*** Opening Source data ***

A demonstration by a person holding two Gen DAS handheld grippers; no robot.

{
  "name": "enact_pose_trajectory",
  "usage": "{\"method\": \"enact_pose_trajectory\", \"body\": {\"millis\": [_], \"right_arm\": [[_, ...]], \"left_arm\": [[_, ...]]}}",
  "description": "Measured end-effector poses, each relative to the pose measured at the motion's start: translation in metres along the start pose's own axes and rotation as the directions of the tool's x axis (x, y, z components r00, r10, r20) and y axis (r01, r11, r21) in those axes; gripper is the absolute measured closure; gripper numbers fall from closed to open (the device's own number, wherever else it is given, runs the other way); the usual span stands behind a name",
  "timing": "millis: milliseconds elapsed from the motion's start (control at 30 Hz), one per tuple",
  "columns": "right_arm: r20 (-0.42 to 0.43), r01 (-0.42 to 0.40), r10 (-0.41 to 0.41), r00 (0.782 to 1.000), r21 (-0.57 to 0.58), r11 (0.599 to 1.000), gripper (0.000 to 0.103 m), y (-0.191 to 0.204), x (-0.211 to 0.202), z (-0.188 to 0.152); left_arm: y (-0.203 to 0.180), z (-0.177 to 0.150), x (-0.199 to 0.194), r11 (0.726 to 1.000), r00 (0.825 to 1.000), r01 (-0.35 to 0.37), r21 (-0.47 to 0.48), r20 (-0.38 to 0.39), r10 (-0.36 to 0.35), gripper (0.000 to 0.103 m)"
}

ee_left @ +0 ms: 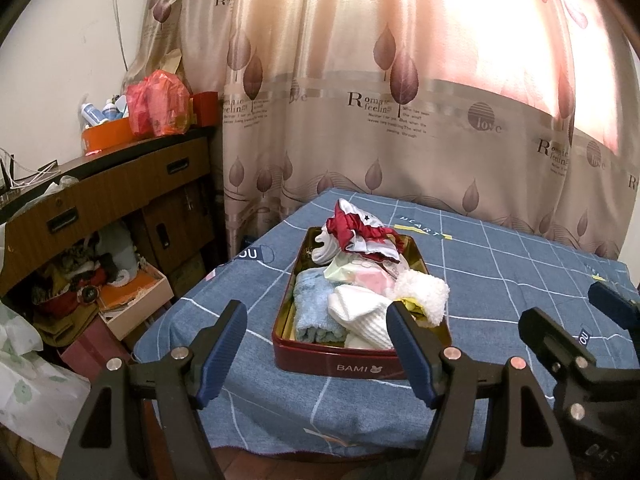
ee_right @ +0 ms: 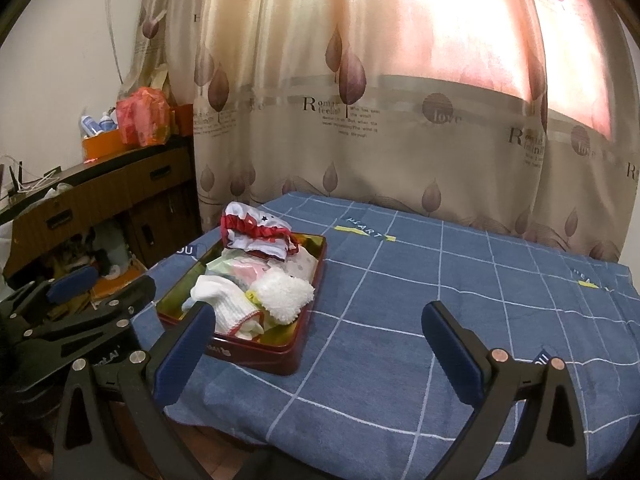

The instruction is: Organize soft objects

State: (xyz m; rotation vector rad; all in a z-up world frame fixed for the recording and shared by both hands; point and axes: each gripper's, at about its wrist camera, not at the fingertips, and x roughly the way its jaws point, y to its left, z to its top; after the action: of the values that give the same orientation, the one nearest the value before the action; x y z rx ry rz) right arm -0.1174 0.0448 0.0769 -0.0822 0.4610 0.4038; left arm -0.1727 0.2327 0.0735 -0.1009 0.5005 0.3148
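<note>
Both grippers — left gripper (ee_left: pixel 316 344) and right gripper (ee_right: pixel 318 334) — hover with jaws spread wide and empty before the red tin (ee_left: pixel 340 364) on the blue tablecloth (ee_right: pixel 420 320), packed with soft socks and cloths (ee_left: pixel 360 280).

Home, lived-in room. Leaf-print curtain (ee_left: pixel 360 100) with "Romantic feeling" text covers the window, backlit. Tabletop (ee_right: pixel 440 320) wears a blue grid cloth. Wooden cabinet (ee_left: pixel 120 188) against the wall carries bottles in an orange tub (ee_left: pixel 106 136) and a red plastic bag (ee_left: pixel 158 104); clutter spills from below.
</note>
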Motion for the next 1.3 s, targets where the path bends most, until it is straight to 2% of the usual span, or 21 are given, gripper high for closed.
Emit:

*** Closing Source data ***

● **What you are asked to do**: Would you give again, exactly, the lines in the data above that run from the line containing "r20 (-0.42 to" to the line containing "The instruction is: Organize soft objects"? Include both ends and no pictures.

● **Answer to the problem**:
  "columns": "right_arm: r20 (-0.42 to 0.43), r01 (-0.42 to 0.40), r10 (-0.41 to 0.41), r00 (0.782 to 1.000), r21 (-0.57 to 0.58), r11 (0.599 to 1.000), gripper (0.000 to 0.103 m), y (-0.191 to 0.204), x (-0.211 to 0.202), z (-0.188 to 0.152); left_arm: y (-0.203 to 0.180), z (-0.177 to 0.150), x (-0.199 to 0.194), r11 (0.726 to 1.000), r00 (0.825 to 1.000), r01 (-0.35 to 0.37), r21 (-0.47 to 0.48), r20 (-0.38 to 0.39), r10 (-0.36 to 0.35), gripper (0.000 to 0.103 m)"
}

ee_left @ +0 ms: 
ee_right @ +0 ms: 

The instruction is: Organize soft objects

Work on the exercise is now finished.